▶ Work instructions: Exactly repeat the full listing that follows.
(Beginning of Raw data)
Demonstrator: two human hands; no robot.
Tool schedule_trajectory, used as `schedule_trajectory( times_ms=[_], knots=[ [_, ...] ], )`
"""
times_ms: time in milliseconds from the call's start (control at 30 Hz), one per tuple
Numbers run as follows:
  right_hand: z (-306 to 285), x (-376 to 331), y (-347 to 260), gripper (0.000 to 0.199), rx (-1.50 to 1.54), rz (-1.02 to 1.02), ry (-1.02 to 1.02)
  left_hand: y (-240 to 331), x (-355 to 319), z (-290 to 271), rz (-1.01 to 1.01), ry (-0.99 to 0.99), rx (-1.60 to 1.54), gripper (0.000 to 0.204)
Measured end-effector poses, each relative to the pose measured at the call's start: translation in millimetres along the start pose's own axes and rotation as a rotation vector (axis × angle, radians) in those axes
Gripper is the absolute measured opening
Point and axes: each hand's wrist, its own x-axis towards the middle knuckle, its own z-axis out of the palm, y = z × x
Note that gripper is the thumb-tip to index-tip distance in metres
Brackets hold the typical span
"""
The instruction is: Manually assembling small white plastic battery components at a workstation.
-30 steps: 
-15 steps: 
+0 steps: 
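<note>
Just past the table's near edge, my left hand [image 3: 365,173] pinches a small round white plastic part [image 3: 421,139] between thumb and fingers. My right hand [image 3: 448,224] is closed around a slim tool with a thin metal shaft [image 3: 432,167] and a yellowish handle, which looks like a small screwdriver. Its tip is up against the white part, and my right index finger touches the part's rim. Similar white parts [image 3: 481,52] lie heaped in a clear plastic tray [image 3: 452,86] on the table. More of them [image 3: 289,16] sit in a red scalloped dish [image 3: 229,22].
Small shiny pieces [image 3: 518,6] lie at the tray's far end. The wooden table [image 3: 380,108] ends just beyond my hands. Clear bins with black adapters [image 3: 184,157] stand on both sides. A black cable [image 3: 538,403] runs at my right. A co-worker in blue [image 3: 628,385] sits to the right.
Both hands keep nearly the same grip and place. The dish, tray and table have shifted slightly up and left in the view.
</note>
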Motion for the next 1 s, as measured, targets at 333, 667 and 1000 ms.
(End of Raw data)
▶ Problem solution:
Demonstrator: two human hands; no robot.
Tool schedule_trajectory, used as `schedule_trajectory( times_ms=[_], knots=[ [_, ...] ], )`
"""
times_ms: time in milliseconds from the call's start (control at 30 Hz), one per tuple
Numbers run as follows:
  right_hand: z (-306 to 285), x (-376 to 331), y (-347 to 260), gripper (0.000 to 0.199), rx (-1.50 to 1.54), rz (-1.02 to 1.02), ry (-1.02 to 1.02)
  left_hand: y (-240 to 331), x (-355 to 319), z (-290 to 271), rz (-1.01 to 1.01), ry (-0.99 to 0.99), rx (-1.60 to 1.54), gripper (0.000 to 0.204)
Measured end-effector poses, each relative to the pose measured at the call's start: translation in millimetres along the start pose's own axes and rotation as a rotation vector (axis × angle, radians) in those axes
Gripper is the absolute measured opening
Point and axes: each hand's wrist, its own x-axis towards the middle knuckle, its own z-axis out of the palm, y = z × x
Note that gripper is the thumb-tip to index-tip distance in metres
Brackets hold the typical span
"""
The instruction is: Manually assembling small white plastic battery components at a workstation.
-30 steps: 
-15 steps: 
+0 steps: 
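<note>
Just past the table's near edge, my left hand [image 3: 365,173] pinches a small round white plastic part [image 3: 421,139] between thumb and fingers. My right hand [image 3: 448,224] is closed around a slim tool with a thin metal shaft [image 3: 432,167] and a yellowish handle, which looks like a small screwdriver. Its tip is up against the white part, and my right index finger touches the part's rim. Similar white parts [image 3: 481,52] lie heaped in a clear plastic tray [image 3: 452,86] on the table. More of them [image 3: 289,16] sit in a red scalloped dish [image 3: 229,22].
Small shiny pieces [image 3: 518,6] lie at the tray's far end. The wooden table [image 3: 380,108] ends just beyond my hands. Clear bins with black adapters [image 3: 184,157] stand on both sides. A black cable [image 3: 538,403] runs at my right. A co-worker in blue [image 3: 628,385] sits to the right.
Both hands keep nearly the same grip and place. The dish, tray and table have shifted slightly up and left in the view.
</note>
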Motion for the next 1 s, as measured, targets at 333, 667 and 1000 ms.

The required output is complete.